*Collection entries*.
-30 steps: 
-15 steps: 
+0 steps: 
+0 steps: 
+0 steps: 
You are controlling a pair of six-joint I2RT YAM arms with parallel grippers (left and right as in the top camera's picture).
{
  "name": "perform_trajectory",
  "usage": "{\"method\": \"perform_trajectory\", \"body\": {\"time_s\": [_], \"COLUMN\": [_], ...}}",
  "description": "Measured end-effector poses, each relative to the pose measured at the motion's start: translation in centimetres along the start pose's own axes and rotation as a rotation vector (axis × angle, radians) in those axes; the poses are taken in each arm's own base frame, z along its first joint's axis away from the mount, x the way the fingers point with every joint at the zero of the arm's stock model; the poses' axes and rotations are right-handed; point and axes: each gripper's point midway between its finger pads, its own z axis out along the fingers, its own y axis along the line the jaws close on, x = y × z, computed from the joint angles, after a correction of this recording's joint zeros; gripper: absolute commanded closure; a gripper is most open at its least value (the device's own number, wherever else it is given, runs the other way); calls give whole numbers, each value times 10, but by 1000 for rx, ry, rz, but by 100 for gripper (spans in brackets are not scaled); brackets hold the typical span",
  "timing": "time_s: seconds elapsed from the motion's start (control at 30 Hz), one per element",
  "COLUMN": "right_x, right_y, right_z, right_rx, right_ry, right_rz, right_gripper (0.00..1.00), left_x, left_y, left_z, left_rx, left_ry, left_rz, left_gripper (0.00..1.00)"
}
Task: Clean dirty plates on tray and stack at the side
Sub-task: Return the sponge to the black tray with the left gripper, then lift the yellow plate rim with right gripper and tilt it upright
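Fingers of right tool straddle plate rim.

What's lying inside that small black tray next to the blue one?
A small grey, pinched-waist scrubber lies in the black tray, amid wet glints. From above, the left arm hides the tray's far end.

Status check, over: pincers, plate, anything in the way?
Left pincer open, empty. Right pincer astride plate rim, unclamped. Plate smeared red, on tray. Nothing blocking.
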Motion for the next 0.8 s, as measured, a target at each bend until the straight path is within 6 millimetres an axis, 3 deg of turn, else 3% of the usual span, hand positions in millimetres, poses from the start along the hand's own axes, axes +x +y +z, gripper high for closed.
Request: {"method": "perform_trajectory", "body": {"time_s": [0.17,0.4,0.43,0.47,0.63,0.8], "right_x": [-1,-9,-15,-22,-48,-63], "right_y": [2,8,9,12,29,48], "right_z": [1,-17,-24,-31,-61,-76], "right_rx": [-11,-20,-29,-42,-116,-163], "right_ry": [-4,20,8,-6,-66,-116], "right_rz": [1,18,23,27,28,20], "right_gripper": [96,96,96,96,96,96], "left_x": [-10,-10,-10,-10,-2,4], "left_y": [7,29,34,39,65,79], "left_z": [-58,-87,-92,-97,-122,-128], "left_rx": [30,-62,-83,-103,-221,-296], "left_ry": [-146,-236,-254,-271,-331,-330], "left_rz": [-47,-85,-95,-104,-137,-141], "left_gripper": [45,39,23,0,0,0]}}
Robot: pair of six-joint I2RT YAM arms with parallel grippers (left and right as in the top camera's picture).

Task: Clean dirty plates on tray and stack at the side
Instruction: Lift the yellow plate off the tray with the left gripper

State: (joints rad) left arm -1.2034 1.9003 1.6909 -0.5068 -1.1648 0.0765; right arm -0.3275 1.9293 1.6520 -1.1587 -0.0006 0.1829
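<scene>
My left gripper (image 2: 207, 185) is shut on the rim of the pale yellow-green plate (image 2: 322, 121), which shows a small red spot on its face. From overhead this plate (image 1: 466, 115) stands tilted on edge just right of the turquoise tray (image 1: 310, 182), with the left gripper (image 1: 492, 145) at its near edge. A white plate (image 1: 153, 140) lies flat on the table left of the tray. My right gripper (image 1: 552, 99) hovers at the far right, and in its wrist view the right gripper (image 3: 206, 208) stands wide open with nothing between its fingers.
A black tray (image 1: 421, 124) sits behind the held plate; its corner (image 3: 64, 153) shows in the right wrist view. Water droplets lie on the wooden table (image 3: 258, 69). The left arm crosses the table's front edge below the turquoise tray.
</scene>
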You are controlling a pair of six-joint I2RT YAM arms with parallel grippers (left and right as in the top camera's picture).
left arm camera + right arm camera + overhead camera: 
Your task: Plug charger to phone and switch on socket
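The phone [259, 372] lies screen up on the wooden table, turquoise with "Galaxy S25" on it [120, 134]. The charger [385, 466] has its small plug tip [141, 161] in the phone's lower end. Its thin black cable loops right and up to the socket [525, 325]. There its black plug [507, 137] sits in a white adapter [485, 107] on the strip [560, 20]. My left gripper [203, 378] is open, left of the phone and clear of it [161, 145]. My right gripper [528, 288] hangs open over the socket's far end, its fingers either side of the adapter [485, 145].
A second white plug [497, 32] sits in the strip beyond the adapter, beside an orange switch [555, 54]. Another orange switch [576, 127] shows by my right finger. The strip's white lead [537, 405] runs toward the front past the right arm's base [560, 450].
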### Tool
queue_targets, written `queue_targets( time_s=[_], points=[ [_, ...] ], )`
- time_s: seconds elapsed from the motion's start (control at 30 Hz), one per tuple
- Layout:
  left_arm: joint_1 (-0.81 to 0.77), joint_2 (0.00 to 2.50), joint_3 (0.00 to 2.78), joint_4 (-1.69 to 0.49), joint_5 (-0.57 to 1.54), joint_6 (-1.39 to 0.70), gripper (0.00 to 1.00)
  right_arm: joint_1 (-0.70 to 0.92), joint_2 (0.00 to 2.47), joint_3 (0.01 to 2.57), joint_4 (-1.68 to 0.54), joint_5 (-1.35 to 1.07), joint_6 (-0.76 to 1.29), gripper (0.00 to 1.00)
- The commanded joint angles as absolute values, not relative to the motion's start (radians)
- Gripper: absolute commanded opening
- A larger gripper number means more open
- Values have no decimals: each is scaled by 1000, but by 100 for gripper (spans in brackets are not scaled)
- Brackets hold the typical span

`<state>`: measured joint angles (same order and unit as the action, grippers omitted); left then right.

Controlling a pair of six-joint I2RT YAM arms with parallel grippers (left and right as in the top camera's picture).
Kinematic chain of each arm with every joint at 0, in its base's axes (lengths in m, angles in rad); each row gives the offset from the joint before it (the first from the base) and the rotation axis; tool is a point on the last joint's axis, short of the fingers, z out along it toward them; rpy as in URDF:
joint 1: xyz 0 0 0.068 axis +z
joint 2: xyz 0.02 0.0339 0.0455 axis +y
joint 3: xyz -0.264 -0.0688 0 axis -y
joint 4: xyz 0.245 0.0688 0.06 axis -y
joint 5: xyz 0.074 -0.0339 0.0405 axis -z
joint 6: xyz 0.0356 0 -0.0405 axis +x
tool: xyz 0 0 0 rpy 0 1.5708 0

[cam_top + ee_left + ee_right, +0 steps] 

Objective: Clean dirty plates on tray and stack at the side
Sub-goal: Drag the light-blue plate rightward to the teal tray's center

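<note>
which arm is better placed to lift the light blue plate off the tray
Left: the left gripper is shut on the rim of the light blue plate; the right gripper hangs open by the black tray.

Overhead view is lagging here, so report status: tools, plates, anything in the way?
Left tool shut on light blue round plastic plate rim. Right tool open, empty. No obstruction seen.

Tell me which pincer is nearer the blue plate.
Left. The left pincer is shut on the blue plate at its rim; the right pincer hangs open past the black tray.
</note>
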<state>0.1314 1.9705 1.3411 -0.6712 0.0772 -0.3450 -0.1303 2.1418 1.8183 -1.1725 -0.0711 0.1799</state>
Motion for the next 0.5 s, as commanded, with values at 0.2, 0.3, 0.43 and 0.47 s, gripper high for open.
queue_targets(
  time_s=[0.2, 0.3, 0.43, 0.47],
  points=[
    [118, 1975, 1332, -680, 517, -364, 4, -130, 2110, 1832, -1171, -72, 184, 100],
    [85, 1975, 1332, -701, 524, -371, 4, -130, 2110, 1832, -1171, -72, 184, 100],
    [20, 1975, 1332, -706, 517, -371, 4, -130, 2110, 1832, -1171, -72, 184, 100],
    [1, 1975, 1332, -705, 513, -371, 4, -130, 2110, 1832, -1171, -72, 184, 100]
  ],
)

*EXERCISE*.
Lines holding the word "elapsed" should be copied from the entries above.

*FINAL ANSWER*.
  "timing": "time_s: seconds elapsed from the motion's start (control at 30 Hz), one per element",
- time_s: seconds elapsed from the motion's start (control at 30 Hz), one per tuple

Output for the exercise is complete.